BRIEF
Identify the lines in the data below that contain "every" and give only how many there are.

--- INPUT MATERIAL Enclosed Below ---

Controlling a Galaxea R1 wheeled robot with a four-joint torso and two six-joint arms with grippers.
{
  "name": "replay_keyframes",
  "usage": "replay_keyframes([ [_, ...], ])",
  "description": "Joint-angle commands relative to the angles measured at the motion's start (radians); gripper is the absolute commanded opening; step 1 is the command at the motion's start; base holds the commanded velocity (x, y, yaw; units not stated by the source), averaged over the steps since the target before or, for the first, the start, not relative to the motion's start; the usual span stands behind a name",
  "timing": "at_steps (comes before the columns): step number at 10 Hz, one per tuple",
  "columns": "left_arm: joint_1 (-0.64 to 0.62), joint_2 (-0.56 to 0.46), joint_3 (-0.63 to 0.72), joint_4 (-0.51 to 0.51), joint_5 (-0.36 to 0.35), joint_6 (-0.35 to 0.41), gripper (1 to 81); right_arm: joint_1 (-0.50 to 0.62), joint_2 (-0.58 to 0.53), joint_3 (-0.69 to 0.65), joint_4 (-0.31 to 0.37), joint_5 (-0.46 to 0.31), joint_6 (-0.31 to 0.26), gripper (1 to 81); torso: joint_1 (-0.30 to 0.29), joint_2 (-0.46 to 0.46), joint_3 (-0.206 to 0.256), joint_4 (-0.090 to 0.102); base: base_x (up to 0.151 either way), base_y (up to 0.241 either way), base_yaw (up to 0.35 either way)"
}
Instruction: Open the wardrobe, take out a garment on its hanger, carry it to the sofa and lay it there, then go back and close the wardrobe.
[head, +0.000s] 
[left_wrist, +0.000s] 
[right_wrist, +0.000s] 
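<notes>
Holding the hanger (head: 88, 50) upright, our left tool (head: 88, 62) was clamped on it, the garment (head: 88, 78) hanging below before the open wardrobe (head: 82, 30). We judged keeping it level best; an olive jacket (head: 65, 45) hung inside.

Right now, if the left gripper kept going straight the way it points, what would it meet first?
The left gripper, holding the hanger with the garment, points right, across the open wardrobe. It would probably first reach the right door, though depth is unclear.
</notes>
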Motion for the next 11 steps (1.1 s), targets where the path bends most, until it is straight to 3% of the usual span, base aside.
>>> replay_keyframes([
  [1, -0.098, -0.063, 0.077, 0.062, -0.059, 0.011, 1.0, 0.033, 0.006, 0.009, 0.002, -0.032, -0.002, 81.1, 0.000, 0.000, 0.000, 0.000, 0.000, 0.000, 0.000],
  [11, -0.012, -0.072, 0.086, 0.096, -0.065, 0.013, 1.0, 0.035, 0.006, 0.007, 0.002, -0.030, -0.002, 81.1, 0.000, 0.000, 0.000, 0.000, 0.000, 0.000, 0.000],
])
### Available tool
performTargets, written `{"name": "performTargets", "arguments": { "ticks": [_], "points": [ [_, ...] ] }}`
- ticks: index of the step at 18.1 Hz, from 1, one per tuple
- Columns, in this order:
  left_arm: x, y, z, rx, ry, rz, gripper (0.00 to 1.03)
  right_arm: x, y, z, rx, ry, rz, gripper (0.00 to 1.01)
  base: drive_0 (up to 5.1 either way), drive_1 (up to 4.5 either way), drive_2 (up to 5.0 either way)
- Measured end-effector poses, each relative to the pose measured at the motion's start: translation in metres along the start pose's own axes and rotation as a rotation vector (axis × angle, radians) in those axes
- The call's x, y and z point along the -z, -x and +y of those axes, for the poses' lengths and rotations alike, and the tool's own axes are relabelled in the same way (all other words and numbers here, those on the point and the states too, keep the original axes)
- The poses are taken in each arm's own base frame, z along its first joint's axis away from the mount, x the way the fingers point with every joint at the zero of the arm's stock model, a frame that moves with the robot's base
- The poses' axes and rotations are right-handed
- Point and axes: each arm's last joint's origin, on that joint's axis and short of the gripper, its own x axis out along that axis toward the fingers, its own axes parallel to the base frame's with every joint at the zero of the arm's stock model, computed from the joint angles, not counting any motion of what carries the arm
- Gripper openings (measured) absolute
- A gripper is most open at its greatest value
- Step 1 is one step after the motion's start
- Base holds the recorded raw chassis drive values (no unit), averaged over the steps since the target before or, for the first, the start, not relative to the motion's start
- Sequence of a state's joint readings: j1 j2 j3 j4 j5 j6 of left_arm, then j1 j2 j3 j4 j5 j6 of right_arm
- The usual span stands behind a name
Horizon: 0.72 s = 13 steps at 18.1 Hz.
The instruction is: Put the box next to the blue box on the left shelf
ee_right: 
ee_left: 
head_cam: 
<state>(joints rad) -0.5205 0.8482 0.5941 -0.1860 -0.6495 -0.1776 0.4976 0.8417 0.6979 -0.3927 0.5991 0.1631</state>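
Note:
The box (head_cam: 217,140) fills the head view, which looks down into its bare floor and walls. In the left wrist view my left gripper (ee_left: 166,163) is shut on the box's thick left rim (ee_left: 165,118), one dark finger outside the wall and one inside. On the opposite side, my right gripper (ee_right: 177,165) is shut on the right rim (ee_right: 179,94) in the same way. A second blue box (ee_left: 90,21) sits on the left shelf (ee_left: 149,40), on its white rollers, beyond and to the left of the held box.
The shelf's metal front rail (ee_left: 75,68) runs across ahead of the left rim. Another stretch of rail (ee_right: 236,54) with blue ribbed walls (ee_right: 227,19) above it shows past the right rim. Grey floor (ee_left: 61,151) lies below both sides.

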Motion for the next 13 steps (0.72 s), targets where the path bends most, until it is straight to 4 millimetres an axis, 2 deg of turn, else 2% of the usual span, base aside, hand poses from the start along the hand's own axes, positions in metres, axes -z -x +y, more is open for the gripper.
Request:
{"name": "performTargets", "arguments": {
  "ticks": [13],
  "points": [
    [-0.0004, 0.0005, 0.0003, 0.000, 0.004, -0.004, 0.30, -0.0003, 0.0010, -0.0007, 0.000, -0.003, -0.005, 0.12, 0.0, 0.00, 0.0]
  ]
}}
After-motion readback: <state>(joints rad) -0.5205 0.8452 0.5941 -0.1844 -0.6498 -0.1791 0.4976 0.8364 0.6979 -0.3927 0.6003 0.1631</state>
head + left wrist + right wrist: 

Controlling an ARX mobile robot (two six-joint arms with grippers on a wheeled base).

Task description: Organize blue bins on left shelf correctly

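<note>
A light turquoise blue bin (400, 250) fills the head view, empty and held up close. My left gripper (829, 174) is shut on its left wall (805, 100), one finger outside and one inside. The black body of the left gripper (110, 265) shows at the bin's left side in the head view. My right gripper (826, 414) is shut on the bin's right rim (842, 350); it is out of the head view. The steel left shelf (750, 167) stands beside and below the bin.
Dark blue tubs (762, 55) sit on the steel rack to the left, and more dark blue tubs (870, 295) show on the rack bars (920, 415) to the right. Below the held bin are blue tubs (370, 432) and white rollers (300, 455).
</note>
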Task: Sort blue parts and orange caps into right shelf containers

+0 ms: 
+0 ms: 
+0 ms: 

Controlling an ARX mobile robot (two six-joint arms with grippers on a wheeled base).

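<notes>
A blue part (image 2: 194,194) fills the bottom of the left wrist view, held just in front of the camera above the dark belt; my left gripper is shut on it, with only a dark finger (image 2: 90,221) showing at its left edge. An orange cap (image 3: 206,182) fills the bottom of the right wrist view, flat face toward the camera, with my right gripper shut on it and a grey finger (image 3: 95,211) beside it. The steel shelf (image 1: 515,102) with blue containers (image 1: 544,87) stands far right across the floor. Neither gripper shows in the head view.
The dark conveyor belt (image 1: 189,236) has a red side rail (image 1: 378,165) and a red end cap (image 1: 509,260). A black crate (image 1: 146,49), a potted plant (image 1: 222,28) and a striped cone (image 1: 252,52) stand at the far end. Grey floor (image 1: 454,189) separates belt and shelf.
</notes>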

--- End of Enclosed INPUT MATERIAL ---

SOLUTION FOR THIS TASK
2